When data is stored in log format, control information and cache data are stored in postscript format. It is necessary to collect the free area because the data is stored in postscript. Two types of methods, a base image backup method and a garbage collection method, are selectively used to collect free space. The base image backup method is a method in which a specific entire target area of control information and cache data are written to a non-volatile device, and all updated logs during that time are discarded (collected as free area). The garbage collection method is a method for collecting a log area by identifying unnecessary logs that are not the latest among updated logs and rewriting logs other than the unnecessary logs to another area. In the event of a power outage, this base image backup and log can be used to restore control information and cache data to memory so that control information and cache data are not lost. By selectively using both methods to collect the free area, the management information for free space management can be reduced, the overhead for free area collection can be reduced, and the performance of the storage can be improved.
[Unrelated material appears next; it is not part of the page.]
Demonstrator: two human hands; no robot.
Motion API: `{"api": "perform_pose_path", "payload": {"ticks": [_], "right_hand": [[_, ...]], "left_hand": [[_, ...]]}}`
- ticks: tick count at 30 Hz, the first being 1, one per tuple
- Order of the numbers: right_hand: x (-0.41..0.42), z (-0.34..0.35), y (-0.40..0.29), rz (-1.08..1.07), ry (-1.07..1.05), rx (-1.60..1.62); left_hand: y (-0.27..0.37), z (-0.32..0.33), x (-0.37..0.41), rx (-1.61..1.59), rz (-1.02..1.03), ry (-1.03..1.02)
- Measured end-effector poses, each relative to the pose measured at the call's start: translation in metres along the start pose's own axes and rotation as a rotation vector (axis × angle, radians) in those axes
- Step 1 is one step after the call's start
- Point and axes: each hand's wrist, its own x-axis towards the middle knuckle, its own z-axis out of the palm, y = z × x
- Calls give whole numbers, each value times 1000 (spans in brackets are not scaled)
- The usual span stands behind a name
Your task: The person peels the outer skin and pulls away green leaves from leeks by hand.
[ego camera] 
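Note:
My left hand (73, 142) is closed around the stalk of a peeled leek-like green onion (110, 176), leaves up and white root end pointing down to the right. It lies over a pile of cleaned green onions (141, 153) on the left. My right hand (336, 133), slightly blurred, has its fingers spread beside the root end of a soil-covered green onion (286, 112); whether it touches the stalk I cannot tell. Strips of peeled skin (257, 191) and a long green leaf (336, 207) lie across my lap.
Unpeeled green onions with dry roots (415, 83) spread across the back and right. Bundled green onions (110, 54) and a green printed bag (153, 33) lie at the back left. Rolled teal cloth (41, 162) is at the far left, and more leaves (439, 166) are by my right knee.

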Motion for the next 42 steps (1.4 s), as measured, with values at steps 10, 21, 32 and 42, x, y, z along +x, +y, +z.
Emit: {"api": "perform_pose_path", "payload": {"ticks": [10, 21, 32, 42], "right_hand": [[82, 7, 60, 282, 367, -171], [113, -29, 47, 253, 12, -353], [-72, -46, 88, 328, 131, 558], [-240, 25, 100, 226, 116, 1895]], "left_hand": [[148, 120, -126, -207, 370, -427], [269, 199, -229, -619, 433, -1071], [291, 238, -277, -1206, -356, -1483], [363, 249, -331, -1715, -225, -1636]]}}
In addition, the data stored in the storage device in log format is made redundant in a plurality of storage nodes. Therefore, even if a failure occurs in the storage device of any one of the storage nodes, control information and cache data can be recovered from the storage devices of other storage nodes. Furthermore, by synchronizing the state of the memory of each storage node, it becomes possible to recover the data of the storage device from the memory of the own node.
A storage system 100 includes, for example, a plurality of host devices 101 (Host), a plurality of storage nodes 103 (Storage Node), and a management node 104 (Management Node). The host device 101, the storage node 103, and the management node 104 are interconnected via a network 102 composed of Fibre Channel, Ethernet (registered trademark), LAN (Local Area Network), or the like.
The host device 101 is a general-purpose computer device that transmits a read request or write request (hereinafter, collectively referred to as an I/O (Input/Output) request, as appropriate) to the storage node 103 in response to a user operation, a request from an installed application program, and the like. The host device 101 may be a virtual computer device such as a virtual machine.
The storage node 103 is a computer device that provides the host device 101 with a storage area for reading and writing data. The storage node 103 is, for example, a general-purpose server device.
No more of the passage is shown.